A tale of the South Pacific
Most outsiders who visit Atiu come not for beaches and sun, but to see the rainforests, the ancient coral caves and the riot of birdlife, which includes some of the rarest species in the South Pacific, such as the brilliantly plumed Rimatara lorikeet. Once common throughout Polynesia, it was hunted for centuries for its scarlet breast feathers, used to adorn the cloaks of important chieftains, and preyed upon by the rats which were introduced to the islands by human settlers from their boats. By the dawn of the 21st century, with only a tiny population of birds left on the remote French Polynesian island of Rimatara, it was decided to reintroduce the endangered lorikeet on Atiu.

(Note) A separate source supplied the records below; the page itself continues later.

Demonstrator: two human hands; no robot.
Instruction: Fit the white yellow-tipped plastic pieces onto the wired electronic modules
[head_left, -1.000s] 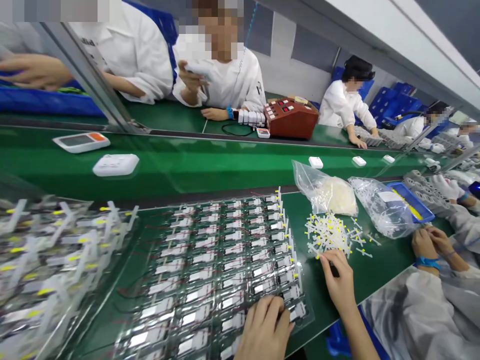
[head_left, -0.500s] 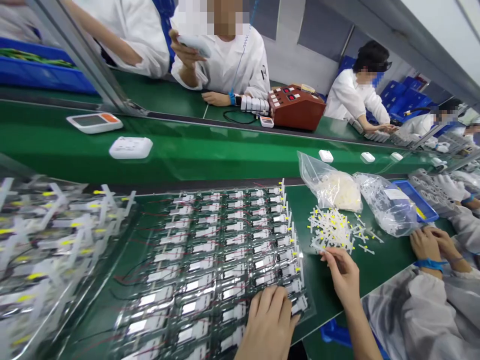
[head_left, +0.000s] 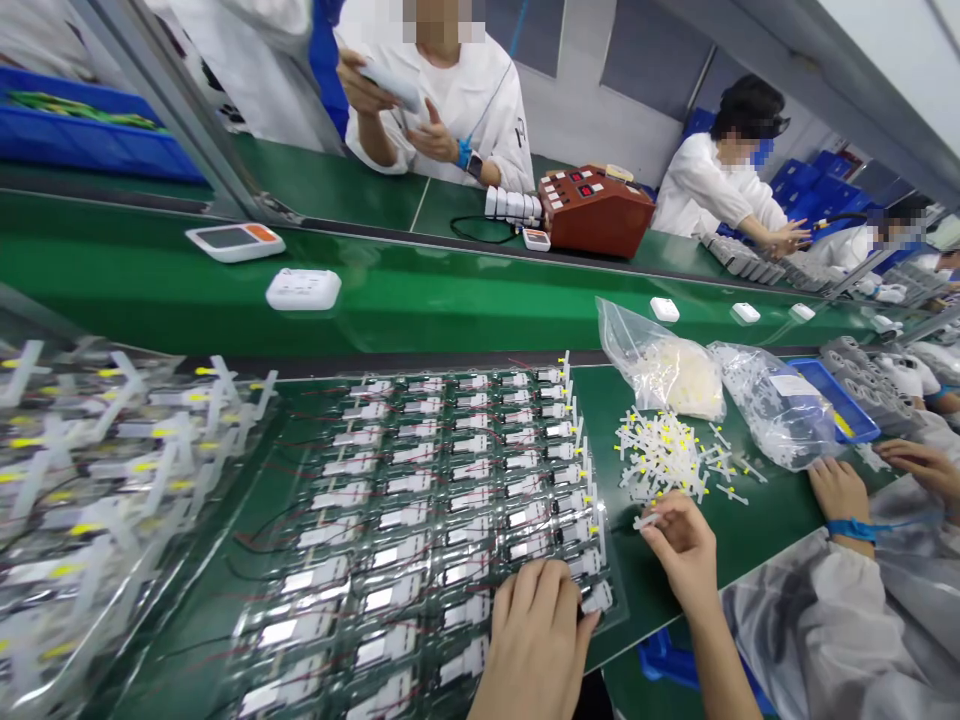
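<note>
My left hand (head_left: 534, 635) rests over the near right corner of a clear plastic tray (head_left: 616, 618), its fingers bent together. Its thumb and forefinger close around a small black-and-white motor unit (head_left: 598, 598), whose other end is hidden under the hand. Rows of similar units with thin red and black wires fill the tray. Several in the rightmost column carry upright white plastic pieces with yellow ends. To the right, my right hand (head_left: 686, 550) pinches one white plastic piece (head_left: 645, 521) between thumb and forefinger, just in front of a loose pile of such pieces (head_left: 660, 450).
At left lies another tray stack (head_left: 112, 470) full of fitted units. Clear bags (head_left: 679, 375) and a blue tray (head_left: 840, 400) stand behind the pile. A co-worker's hand (head_left: 840, 492) is close on the right. A green conveyor (head_left: 465, 315) with white devices runs beyond.
The white piece in my right hand now stands clear of the pile's edge. My left hand has barely moved. White devices on the conveyor have shifted right. A co-worker opposite has raised a hand to the device.
</note>
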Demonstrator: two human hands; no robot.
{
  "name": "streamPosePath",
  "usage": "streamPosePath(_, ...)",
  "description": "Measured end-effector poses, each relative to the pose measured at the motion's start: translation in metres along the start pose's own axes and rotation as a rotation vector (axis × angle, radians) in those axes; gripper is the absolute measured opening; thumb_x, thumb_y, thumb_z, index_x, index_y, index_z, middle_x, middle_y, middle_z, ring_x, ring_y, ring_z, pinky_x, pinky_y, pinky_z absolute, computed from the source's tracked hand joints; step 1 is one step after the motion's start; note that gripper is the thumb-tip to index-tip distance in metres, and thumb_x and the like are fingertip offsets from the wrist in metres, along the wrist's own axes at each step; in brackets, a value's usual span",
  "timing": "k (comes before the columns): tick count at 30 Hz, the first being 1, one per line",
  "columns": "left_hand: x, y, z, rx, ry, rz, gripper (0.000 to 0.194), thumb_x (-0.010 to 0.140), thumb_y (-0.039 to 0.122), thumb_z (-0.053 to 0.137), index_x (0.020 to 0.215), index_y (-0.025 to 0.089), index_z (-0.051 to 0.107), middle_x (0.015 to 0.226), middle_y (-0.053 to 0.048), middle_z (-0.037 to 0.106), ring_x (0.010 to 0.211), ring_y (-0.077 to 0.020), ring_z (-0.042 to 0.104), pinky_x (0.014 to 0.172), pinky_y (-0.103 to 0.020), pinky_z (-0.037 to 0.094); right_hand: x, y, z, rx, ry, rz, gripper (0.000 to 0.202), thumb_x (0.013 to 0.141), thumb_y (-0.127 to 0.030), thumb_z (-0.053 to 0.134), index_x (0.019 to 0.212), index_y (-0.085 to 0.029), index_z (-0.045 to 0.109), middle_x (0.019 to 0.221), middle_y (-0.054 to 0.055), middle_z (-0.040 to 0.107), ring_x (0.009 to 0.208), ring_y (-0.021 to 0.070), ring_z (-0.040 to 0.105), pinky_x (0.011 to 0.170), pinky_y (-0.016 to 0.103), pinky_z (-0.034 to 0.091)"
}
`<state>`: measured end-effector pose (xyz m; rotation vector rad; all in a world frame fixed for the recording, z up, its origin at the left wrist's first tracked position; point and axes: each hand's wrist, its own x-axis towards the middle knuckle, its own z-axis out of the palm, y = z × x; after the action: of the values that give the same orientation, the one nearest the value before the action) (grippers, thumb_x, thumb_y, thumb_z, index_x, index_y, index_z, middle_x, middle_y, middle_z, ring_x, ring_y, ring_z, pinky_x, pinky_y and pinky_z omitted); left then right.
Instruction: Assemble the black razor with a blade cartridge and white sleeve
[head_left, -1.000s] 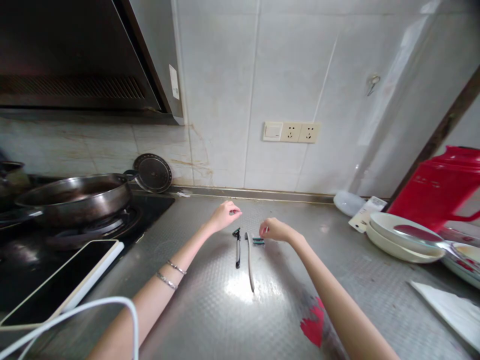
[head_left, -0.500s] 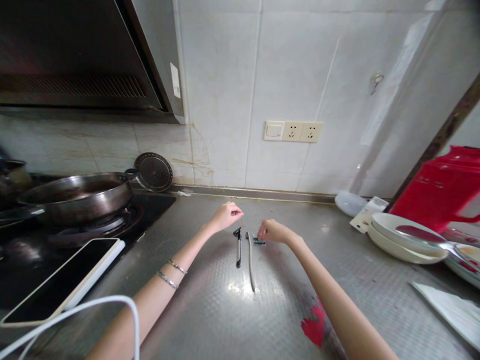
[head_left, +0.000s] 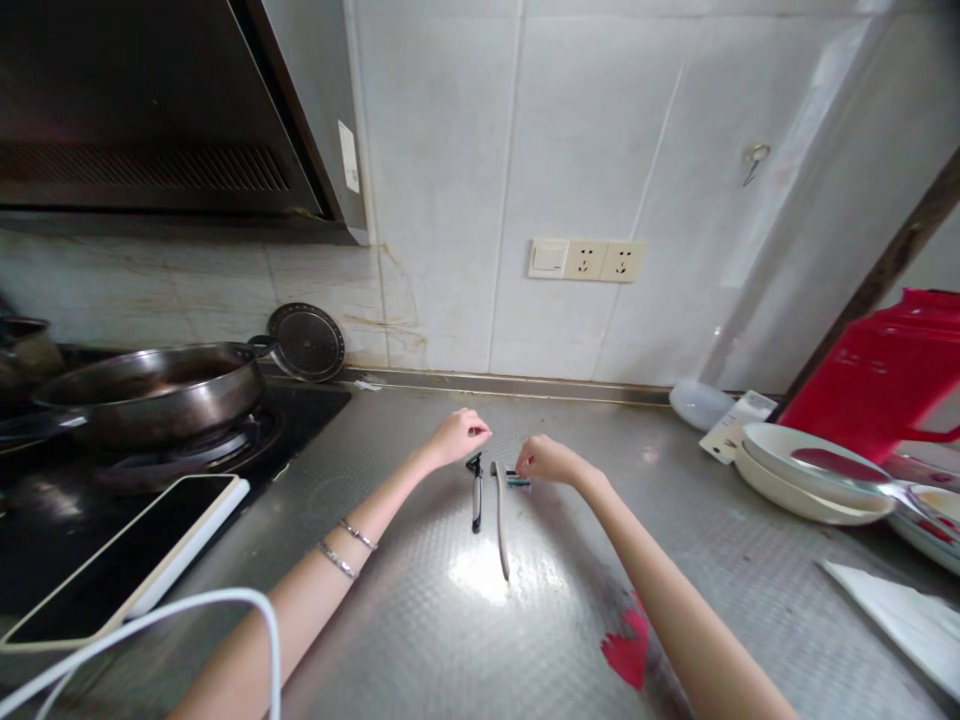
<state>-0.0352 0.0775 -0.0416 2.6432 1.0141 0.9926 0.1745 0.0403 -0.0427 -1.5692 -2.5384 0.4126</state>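
Table (head_left: 405, 640) of textured metal spans the lower frame. At centre, the left hand (head_left: 457, 437) curls with fingertips together; rightward, the right hand (head_left: 550, 460) bends down, its grip impossible to tell. Below them lie a pale rod (head_left: 503, 535), a razor (head_left: 478, 497) and, against the right hand, green cartridges (head_left: 518, 482).

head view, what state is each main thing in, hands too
left hand, curled, nothing visible in it
right hand, curled down at the small pieces, contact unclear
razor, lying flat
thin pale-handled tool, lying flat
small green-and-dark pieces, lying, partly hidden
phone, face up, screen dark
pan, uncovered
white dishes, stacked
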Motion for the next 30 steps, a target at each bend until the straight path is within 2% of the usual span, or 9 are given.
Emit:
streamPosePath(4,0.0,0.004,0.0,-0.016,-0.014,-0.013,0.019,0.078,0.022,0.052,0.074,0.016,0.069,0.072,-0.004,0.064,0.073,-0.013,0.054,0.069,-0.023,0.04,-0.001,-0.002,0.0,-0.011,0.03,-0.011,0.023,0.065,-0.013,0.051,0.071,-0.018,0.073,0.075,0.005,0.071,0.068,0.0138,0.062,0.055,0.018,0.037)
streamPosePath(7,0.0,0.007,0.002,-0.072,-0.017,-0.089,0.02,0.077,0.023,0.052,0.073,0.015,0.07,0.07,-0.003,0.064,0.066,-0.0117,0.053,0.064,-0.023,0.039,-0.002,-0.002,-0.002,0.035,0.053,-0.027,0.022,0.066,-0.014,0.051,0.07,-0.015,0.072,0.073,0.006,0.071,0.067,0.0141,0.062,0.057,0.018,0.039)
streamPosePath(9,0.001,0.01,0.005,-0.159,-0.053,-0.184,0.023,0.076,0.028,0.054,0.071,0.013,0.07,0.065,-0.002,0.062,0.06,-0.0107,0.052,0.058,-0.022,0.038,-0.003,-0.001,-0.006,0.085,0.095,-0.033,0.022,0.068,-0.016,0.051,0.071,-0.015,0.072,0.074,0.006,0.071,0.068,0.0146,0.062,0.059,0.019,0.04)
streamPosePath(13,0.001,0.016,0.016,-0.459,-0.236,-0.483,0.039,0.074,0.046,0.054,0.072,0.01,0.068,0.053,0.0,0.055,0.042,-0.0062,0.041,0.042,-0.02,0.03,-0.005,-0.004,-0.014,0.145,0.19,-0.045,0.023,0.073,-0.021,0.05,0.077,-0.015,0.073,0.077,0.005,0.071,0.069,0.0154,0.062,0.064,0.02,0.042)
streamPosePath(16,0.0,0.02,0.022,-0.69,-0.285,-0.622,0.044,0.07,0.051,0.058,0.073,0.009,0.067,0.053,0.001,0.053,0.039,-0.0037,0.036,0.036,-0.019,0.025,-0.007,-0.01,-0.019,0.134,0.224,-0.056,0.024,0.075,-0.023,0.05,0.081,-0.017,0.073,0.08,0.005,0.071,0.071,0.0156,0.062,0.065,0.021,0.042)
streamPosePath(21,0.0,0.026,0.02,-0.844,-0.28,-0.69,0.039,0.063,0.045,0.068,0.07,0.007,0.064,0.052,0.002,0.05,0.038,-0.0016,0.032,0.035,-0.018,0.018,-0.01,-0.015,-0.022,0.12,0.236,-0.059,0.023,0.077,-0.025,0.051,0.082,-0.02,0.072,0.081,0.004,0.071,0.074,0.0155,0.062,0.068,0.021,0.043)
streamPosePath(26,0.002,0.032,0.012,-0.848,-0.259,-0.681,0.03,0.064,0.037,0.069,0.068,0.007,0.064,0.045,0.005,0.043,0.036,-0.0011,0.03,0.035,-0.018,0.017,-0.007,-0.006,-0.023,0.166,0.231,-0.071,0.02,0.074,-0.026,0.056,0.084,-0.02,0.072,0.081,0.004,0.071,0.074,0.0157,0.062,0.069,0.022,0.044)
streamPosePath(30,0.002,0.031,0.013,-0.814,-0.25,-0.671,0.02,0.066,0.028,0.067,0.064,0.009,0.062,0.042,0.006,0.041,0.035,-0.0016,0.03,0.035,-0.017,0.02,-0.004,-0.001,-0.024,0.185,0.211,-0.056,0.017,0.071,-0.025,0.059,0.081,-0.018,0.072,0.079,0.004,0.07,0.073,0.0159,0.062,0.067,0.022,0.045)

“We were lucky. We never had any rats come ashore here,” says “Birdman” George Mateariki, the island’s resident naturalist. “This made Atiu a safe place to try to rebuild the population, and so in 2007, 27 of them were released here.” After taking me to see the secluded cove where Captain Cook landed, he leads me into the rainforest to point out some of the island’s rarities and to try to find one of these beautiful, elusive lorikeets. It’s cool, dim and damp in here, even a little spooky, the trees far bigger and more primeval than I’d imagined for a Polynesian island. And then we see it, flitting through the branches, a miracle that even Captain Cook’s naturalists arrived too late to see when they passed through at the end of the 18th century. A living descendant of the South Seas birds that provided their feathers for the Tahitian noblemen’s cloaks.
Like these brooding forests, it is a tantalising glimpse back in time. But it is only a glimpse, and before I know it the little bird has flown away.